----- Data shown -----

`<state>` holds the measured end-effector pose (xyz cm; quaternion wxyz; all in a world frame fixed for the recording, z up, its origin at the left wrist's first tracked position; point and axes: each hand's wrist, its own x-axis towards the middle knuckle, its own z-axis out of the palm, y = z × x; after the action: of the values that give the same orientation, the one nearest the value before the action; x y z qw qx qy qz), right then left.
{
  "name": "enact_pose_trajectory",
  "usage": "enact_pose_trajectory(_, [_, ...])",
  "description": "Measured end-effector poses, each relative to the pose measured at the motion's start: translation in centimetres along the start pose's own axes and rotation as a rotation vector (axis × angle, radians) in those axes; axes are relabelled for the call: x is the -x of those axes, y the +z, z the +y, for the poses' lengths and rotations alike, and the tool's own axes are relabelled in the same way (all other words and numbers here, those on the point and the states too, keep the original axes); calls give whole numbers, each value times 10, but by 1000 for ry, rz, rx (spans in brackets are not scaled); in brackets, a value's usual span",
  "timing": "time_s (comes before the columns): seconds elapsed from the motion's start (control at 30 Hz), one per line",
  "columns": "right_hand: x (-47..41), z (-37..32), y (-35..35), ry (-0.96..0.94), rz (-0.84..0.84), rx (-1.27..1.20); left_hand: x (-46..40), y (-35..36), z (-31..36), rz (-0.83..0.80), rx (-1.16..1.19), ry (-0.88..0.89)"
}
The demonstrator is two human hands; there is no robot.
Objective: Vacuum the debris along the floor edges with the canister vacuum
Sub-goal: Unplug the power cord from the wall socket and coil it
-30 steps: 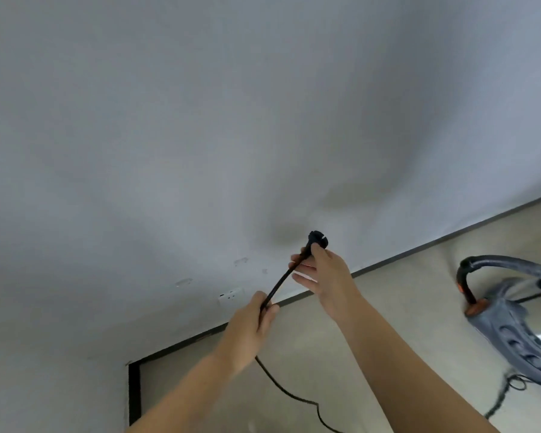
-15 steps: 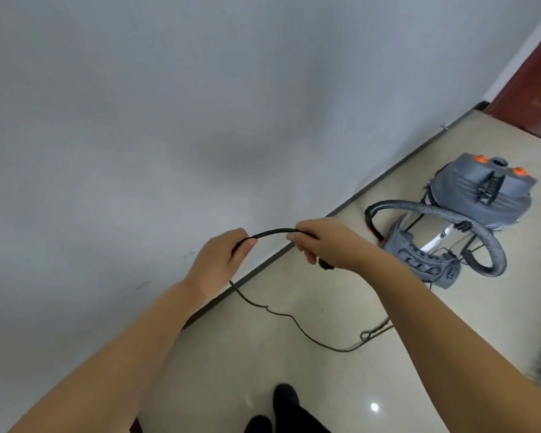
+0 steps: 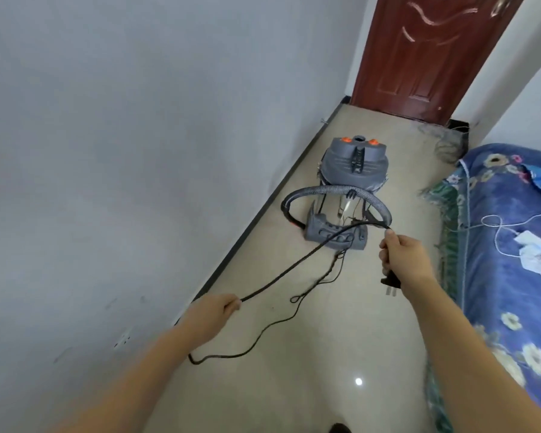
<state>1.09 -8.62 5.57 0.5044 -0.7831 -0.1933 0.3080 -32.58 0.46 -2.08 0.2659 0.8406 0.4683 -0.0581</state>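
A grey canister vacuum (image 3: 353,162) with orange knobs stands on the tiled floor near the left wall, its ribbed hose (image 3: 334,191) looped over a grey floor head (image 3: 334,234). Its black power cord (image 3: 294,267) runs taut between my hands. My left hand (image 3: 214,310) pinches the cord low near the wall. Further right and higher, my right hand (image 3: 403,256) grips the cord's end, and the plug (image 3: 483,289)... hangs below the fist with its prongs down. Slack cord trails across the floor toward the vacuum.
A white wall with a black baseboard (image 3: 253,223) runs along the left, with a wall socket (image 3: 122,340) low down. A dark red door (image 3: 425,54) closes the far end. A bed with a blue floral cover (image 3: 512,245) fills the right. A mesh object (image 3: 447,145) lies by the door.
The view swung from the wall toward the vacuum and door. My hands have spread apart, drawing the cord taut, and the plug now hangs from my right fist.
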Motion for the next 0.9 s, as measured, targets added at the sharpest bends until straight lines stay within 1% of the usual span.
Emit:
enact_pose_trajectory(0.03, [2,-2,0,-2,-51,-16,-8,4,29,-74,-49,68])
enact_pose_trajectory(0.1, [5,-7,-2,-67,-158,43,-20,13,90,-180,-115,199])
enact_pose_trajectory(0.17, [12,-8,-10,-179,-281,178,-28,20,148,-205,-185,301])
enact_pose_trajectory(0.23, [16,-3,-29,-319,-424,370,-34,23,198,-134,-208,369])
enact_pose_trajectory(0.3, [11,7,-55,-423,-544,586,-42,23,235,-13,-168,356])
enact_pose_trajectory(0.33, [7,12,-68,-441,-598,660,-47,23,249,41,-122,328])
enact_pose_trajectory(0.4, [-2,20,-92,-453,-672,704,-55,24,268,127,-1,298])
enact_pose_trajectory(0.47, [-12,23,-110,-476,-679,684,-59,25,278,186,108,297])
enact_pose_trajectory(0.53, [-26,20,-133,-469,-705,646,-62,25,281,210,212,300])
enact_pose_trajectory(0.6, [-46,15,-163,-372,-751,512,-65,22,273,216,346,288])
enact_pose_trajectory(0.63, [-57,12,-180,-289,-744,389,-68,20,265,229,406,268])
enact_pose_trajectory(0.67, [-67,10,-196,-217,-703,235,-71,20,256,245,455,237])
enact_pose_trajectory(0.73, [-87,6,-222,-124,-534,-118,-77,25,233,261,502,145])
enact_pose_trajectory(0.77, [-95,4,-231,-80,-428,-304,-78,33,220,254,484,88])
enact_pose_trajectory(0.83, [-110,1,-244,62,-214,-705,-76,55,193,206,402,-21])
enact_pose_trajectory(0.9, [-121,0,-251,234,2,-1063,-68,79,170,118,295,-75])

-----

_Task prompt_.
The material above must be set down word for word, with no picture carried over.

_Reply_.
`<state>` holds the measured end-effector pose (xyz cm; quaternion wxyz; all in a world frame fixed for the recording, z up, its origin at the left wrist's first tracked position; point and axes: each hand's wrist, its own x-axis towards the middle knuckle, its own z-axis out of the palm, y = z × x; after the action: of the values that give the same orientation, the one nearest the value before the action; x y z qw qx qy qz), right then left.
{
  "name": "enact_pose_trajectory",
  "usage": "enact_pose_trajectory(_, [_, ...])",
  "description": "Measured end-effector poses, each relative to the pose measured at the motion's start: translation in centimetres along the start pose's own axes and rotation as a rotation vector (axis × angle, radians) in those axes; axes are relabelled for the call: x is the -x of those axes, y the +z, z the +y, for the poses' lengths and rotations alike, and the tool's own axes are relabelled in the same way (all other words and numbers here, those on the point and the states too, keep the original axes); calls give whole numbers, each value times 10, but by 1000 for ry, rz, rx (spans in brackets are not scaled); in brackets, a value's usual span",
  "timing": "time_s (comes before the columns): seconds elapsed from the motion's start (control at 30 Hz), one per line",
  "columns": "right_hand: x (-47..41), z (-37..32), y (-35..35), ry (-0.96..0.94), rz (-0.84..0.84), rx (-1.27..1.20); left_hand: x (-46..40), y (-35..36), z (-31..36), rz (-0.83..0.80), rx (-1.16..1.19), ry (-0.88..0.89)"
}
The demonstrator is two human hands; there is no robot.
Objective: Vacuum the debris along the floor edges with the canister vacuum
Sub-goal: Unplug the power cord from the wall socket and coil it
-30 steps: 
-15 steps: 
+0 steps: 
<state>1.09 -8.62 5.57 0.5044 -0.7831 -0.1933 0.3080 -32.58 0.46 -2.08 0.2659 0.8406 0.4683 -0.0581</state>
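A grey canister vacuum (image 3: 353,162) with orange knobs stands on the tiled floor near the left wall, its ribbed hose (image 3: 334,191) looped over a grey floor head (image 3: 334,234). Its black power cord (image 3: 294,267) runs taut between my hands. My left hand (image 3: 214,310) pinches the cord low near the wall. Further right and higher, my right hand (image 3: 403,256) grips the cord's end, and the plug (image 3: 483,289)... hangs below the fist with its prongs down. Slack cord trails across the floor toward the vacuum.
A white wall with a black baseboard (image 3: 253,223) runs along the left, with a wall socket (image 3: 122,340) low down. A dark red door (image 3: 425,54) closes the far end. A bed with a blue floral cover (image 3: 512,245) fills the right. A mesh object (image 3: 447,145) lies by the door.
The view swung from the wall toward the vacuum and door. My hands have spread apart, drawing the cord taut, and the plug now hangs from my right fist.
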Motion for the next 0.9 s, as measured, targets added at the sharpest bends until straight lines stay within 1% of the usual span.
Emit:
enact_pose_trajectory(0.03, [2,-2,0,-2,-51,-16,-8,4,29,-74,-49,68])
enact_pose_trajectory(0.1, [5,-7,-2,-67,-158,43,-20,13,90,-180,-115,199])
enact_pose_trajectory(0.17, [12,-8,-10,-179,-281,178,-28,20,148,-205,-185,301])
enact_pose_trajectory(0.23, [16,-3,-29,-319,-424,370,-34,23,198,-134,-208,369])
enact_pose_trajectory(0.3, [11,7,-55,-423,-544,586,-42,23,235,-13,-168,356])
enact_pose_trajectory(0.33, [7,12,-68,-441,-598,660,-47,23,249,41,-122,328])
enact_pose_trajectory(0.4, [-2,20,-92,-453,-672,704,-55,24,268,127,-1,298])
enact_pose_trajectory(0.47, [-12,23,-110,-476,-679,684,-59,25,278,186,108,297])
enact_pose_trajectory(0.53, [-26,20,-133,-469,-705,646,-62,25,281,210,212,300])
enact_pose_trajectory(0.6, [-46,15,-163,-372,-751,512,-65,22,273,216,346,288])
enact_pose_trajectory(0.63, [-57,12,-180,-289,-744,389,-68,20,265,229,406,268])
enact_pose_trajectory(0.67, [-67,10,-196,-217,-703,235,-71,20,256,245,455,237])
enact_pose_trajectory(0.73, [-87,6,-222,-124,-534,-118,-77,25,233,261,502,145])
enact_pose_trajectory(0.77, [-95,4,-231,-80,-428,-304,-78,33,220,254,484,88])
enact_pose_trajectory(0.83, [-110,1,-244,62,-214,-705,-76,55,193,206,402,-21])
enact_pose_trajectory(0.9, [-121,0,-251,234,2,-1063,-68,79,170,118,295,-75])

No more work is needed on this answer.